◆ **Aim of the task**: Output, word for word, the lines of this listing that fall between the line with "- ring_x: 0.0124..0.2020" and the line with "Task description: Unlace", counting both of those lines, and no others.

◆ **Given records**:
..............................
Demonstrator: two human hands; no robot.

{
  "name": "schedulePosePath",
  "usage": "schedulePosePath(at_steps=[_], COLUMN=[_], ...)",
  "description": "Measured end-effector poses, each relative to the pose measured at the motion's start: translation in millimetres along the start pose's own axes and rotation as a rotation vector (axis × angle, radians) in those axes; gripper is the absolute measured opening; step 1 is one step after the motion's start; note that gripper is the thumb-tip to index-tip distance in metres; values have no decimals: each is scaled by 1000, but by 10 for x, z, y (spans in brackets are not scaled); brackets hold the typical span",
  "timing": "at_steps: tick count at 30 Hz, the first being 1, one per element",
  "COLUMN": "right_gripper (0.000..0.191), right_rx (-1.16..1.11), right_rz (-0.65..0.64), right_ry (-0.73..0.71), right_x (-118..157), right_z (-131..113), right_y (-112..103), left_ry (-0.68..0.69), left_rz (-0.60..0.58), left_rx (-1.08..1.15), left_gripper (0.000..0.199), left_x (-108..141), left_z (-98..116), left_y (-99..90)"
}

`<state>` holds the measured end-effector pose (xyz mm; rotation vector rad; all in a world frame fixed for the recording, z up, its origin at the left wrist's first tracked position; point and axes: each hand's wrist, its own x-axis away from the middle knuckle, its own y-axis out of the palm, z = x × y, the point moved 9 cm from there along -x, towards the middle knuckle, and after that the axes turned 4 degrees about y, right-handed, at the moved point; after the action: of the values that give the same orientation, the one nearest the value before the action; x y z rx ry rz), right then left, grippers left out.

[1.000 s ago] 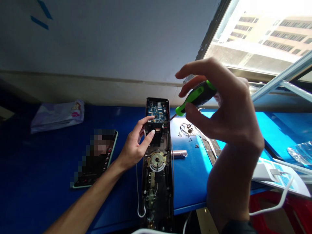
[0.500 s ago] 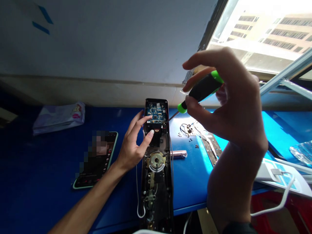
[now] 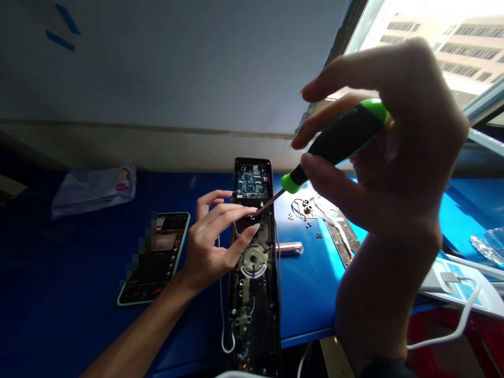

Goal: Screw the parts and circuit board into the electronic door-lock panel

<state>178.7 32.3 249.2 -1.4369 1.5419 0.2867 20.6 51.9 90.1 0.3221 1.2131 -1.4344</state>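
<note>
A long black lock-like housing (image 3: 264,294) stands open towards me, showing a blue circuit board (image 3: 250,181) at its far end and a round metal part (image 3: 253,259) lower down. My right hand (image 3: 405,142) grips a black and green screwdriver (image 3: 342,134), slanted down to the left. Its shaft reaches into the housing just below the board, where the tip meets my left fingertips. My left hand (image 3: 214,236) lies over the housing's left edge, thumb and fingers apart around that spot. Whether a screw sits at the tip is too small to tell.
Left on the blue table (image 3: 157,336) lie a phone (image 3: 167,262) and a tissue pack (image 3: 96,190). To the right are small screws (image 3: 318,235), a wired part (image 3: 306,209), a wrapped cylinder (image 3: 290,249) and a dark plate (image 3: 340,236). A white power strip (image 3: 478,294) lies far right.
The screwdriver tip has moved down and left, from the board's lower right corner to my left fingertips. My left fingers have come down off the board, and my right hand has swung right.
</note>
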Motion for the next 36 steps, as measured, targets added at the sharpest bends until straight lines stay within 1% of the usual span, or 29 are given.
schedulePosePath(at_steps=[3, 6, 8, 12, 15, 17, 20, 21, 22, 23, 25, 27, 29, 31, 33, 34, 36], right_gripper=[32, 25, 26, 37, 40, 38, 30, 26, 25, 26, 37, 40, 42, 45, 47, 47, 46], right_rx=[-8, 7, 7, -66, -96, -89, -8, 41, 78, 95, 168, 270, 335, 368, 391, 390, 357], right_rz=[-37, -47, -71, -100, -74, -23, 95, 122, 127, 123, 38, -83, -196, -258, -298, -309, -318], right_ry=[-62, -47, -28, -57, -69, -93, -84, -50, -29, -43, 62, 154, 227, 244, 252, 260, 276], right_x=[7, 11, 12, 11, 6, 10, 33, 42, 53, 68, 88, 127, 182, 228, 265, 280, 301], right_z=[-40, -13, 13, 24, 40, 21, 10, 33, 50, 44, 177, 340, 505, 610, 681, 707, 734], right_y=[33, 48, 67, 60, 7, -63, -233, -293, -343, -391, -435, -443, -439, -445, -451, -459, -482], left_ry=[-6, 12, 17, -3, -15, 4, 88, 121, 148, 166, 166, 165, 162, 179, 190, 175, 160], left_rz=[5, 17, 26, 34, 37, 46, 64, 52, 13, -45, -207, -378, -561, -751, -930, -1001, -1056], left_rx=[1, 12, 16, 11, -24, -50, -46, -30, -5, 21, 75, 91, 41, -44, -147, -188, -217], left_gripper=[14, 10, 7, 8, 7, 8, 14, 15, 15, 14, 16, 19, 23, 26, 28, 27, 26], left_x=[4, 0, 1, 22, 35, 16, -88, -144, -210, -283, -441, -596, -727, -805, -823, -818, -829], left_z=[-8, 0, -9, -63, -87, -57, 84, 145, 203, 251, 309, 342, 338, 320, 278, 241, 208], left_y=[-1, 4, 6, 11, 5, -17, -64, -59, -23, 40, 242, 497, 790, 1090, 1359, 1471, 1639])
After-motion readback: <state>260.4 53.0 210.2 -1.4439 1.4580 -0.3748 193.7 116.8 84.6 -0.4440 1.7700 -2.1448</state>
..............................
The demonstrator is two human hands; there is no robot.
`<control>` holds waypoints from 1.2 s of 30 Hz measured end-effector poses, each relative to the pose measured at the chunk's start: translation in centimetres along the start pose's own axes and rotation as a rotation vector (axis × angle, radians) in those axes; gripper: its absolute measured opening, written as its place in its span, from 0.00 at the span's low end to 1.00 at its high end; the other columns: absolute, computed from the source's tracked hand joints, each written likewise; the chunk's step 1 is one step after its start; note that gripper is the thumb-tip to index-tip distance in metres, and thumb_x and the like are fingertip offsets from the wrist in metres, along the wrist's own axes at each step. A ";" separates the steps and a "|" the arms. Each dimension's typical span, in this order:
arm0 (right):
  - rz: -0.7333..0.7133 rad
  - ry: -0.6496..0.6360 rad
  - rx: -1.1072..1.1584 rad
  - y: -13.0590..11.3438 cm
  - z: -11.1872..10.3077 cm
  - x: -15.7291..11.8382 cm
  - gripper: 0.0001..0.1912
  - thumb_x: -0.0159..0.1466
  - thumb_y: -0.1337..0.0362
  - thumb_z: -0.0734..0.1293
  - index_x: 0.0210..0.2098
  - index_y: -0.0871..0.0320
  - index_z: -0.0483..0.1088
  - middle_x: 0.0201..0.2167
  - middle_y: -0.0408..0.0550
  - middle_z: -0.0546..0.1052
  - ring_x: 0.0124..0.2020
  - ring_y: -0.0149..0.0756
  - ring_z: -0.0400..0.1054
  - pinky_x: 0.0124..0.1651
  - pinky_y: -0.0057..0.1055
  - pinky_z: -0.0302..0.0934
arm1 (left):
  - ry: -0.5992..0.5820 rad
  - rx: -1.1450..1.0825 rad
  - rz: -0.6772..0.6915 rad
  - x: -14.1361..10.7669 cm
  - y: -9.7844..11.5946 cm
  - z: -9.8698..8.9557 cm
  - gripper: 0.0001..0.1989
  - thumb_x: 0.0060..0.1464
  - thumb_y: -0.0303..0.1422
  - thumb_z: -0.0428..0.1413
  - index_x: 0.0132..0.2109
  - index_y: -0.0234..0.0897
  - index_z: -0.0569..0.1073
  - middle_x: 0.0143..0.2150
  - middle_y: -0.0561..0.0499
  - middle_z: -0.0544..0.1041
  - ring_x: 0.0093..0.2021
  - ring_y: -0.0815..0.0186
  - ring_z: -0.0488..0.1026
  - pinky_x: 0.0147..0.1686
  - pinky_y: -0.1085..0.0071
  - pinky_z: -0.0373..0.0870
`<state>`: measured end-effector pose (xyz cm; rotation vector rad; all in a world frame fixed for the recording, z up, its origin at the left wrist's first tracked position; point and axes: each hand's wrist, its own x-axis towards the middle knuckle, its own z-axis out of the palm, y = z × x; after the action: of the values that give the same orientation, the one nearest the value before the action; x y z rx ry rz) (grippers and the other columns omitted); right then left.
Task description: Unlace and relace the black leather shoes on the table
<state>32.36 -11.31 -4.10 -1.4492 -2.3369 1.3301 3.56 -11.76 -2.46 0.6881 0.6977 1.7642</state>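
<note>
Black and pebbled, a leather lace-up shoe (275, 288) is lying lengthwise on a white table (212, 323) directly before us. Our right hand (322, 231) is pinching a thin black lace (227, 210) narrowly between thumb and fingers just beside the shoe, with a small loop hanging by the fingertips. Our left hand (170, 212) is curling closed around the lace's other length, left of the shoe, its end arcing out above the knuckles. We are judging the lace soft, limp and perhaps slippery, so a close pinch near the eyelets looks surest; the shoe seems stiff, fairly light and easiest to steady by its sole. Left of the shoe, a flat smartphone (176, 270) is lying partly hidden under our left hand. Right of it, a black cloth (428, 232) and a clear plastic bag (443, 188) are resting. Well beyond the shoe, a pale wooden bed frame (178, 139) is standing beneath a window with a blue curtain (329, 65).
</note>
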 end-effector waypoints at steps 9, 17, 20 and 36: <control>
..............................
◆ **Written answer**:
  - ring_x: 0.0124..0.2020
  - ring_y: -0.0149..0.0756
  - ring_z: -0.0400..0.1054
  - pinky_x: 0.0124..0.1651
  - pinky_y: -0.0057..0.1055
  - pinky_z: -0.0302..0.0934
arm1 (left):
  - ry: -0.5992..0.5820 rad
  - rx: -1.1450..1.0825 rad
  - rz: -0.6772..0.6915 rad
  - x: -14.1361..10.7669 cm
  - y: -9.7844..11.5946 cm
  - z: -9.8698..8.9557 cm
  - gripper: 0.0001..0.1989
  - thumb_x: 0.0060..0.1464
  - thumb_y: -0.0303..0.1422
  - thumb_z: -0.0428..0.1413
  - index_x: 0.0132..0.2109
  - index_y: -0.0234..0.0897
  - index_z: -0.0569..0.1073
  - middle_x: 0.0143..0.2150
  - middle_y: -0.0561..0.0499
  - middle_z: -0.0544..0.1041
  - ring_x: 0.0093..0.2021
  - ring_y: -0.0815..0.0186
  - ring_z: -0.0488..0.1026
  - pinky_x: 0.0147..0.1686
  - pinky_y: -0.1085..0.0071
  - pinky_z: -0.0373..0.0870
`<state>`: measured end-effector pose (xyz cm; rotation vector rad; all in a world frame fixed for the recording, z up, its origin at the left wrist's first tracked position; point and axes: each hand's wrist, its own x-axis towards the middle knuckle, its own z-axis out of the palm, y = z × x; after the action: of the values that give the same orientation, the one nearest the value before the action; x y z rx ry rz) (grippers and the other columns omitted); right then left.
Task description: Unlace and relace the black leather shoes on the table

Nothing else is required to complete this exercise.